All analyses were conducted using Stata/SE (StataCorp. 2015. Stata Statistical Software: Release 14. College Station, TX, USA: StataCorp LP) for Mac.

3. Results

3.1. Study Population and Characteristics of Meningioma-Related Epilepsy

Among 422 patients who underwent surgery for meningioma in the study period, 358 were enrolled. The neuroradiological diagnosis was consistently reached within a timeframe of two months from the initial onset of symptoms. The median time between diagnosis and surgery was 4 months (range 2–7 months). Only twelve patients (3.3%) underwent post-operative radiotherapy.
Demographic, clinical, histological, molecular, and radiological data of patients included in the study are summarized in Table 1.
Seizure was the onset symptom in 73 cases (20.4%). In detail, 45 subjects (61.6%) presented a single seizure, while the remaining 28 (38.4%) had more seizures before diagnosis.

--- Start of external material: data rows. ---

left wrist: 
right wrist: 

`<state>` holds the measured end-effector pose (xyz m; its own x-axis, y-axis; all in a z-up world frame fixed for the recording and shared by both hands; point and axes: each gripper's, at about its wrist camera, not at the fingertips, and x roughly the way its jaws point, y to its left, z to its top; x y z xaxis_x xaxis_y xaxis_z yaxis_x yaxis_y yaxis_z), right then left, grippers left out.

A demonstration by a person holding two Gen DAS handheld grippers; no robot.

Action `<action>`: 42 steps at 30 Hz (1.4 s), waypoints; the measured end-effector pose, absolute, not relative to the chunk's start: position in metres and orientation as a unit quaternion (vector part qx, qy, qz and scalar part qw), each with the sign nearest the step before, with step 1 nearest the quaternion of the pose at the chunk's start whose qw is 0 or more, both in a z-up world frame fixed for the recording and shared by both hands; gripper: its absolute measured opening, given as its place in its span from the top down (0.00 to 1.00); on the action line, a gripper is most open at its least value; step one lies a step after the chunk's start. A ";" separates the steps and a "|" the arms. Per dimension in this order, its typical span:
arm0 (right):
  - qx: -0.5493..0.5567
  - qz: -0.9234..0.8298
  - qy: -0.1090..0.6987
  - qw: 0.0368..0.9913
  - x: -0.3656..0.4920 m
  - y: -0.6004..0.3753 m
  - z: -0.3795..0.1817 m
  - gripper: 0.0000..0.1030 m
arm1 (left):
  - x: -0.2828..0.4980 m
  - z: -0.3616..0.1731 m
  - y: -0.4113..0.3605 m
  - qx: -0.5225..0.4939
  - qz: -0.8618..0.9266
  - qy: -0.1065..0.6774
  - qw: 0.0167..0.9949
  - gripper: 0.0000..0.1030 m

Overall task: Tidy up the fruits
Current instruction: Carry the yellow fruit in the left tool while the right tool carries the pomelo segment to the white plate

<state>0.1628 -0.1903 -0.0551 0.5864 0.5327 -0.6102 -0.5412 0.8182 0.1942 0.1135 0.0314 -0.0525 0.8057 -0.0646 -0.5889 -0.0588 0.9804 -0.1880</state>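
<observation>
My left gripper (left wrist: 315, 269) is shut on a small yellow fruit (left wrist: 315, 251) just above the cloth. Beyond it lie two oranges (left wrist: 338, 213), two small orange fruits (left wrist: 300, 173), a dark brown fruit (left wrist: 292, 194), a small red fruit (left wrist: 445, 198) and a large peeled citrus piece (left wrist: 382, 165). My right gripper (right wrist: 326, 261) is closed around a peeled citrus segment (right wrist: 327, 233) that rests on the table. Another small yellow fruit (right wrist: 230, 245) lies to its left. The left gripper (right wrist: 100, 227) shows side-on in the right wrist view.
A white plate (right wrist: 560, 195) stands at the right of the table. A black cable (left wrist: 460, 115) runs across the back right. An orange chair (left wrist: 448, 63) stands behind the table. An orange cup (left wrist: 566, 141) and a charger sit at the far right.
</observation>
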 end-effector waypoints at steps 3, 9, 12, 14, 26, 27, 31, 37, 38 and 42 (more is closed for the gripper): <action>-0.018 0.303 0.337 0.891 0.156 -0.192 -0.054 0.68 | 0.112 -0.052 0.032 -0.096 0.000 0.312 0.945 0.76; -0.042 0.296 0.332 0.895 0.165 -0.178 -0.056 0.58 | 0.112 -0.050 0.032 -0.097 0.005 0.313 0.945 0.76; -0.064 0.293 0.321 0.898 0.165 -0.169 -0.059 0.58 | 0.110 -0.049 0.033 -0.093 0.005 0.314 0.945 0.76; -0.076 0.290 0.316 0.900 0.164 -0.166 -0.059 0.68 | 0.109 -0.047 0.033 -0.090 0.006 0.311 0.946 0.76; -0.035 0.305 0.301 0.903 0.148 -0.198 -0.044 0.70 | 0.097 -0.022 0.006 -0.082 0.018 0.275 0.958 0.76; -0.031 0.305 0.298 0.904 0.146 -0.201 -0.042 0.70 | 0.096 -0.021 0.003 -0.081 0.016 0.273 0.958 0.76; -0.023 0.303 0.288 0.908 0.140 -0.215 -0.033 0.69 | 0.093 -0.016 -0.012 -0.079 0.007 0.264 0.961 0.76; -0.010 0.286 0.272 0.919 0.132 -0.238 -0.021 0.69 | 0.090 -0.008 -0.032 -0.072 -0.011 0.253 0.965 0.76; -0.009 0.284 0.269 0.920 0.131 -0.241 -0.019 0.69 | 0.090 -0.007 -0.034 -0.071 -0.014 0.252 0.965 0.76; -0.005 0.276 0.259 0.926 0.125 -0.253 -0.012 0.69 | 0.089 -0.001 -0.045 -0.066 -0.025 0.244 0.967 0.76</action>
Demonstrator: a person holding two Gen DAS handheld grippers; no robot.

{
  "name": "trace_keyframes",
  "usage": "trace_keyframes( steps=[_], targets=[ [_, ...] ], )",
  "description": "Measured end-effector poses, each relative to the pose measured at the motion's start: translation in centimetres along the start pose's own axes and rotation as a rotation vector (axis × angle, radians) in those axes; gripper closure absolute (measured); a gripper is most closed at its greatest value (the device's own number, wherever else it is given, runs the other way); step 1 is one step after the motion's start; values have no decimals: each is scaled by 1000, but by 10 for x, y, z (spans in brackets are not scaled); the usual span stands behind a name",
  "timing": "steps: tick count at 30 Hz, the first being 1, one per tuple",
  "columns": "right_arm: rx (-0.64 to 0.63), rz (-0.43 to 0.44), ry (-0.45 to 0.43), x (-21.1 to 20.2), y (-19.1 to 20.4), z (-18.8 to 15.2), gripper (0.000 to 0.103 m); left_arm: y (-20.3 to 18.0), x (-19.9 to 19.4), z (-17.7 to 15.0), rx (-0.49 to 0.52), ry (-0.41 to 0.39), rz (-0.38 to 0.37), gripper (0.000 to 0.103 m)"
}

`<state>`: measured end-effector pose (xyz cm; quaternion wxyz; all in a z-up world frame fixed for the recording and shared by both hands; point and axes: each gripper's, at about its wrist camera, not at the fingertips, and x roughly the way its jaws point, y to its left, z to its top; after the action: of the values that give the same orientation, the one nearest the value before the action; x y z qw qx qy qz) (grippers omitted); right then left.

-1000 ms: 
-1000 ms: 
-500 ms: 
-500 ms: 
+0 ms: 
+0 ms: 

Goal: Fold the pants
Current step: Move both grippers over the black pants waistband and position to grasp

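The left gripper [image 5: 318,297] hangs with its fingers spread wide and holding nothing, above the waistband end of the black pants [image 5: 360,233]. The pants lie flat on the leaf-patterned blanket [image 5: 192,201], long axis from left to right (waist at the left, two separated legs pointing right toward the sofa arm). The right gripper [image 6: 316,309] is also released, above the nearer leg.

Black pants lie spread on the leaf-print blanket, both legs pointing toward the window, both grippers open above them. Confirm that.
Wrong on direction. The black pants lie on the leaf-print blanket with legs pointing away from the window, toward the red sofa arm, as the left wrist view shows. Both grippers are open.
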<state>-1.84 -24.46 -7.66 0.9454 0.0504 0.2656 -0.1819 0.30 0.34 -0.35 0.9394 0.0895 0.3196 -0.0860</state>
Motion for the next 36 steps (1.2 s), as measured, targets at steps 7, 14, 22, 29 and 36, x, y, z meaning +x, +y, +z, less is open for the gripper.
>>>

Focal seizures were detected in 28 cases (38.4%), while those with focal onset evolving into bilateral tonic-clonic seizures were 45 (61.6%). Seizures semiology was as follows: motor seizures in 79.5% of patients and non-motor in the remaining 20.5% (13.7% somato-sensitive, 2.7% cognitive, 2.7% autonomic, and 1.4% affective, respectively).
All patients were under ASMs: particularly, 67 (91.7%) were in monotherapy, while only six (8.3%) were in polytherapy. Levetiracetam was the most common ASM used in monotherapy (82.1%, n = 55), followed by Carbamazepine (10.4%, n = 7) and Valproic Acid (7.5%, n = 5). In polytherapy schemes, Perampanel was prescribed as first add-on drug in all patients.
Table 2 reports the main characteristics of patients with meningioma-related epilepsy.
A comparative analysis between the subgroup of patients with seizure onset (20.4%) and the one without seizure onset (79.6%) was performed to investigate the pre-operative differences influencing the clinical onset (see Table 3).
Age (OR 0.97, 95% CI 0.95–0.99, p = 0.003), pre-operative neurological deficit (OR 0.51, 95% CI 0.30–0.87, p = 0.014), tumor location (OR 0.06, 95% CI 0.01–0.48, p = 0.007), the presence of peritumoral edema (OR 4.56, 95% CI 2.46–8.46, p < 0.001) and tumoral grade (OR 2.17, 95% CI 1.12–4.22, p = 0.022) resulted, at univariate analysis, risk factors for clinical onset with seizures.
Regarding tumoral grade, patients with WHO grade II meningiomas had a higher risk than those with WHO grade I meningiomas of developing pre-operative seizures (p = 0.022).
With regard to tumor site, an increased risk was demonstrated for convexity meningiomas (p < 0.007). Among non-convexity meningiomas, there was a higher risk of pre-operative seizures for middle cranial fossa (MCF) meningiomas compared with meningiomas of posterior cranial fossa (PCF) (OR 29.57, 95% CI 3.44–254.08, p = 0.002).
Multivariate analysis confirmed age (p < 0.001), peritumoral edema (p < 0.001), and meningioma location (p = 0.016) as independent risk factors for pre-operative seizures (Table 4).
Pre-operative seizures were not risk factors, either for post-operative deficits (p = 0.91) or for disease progression (p = 0.97) (Table 3).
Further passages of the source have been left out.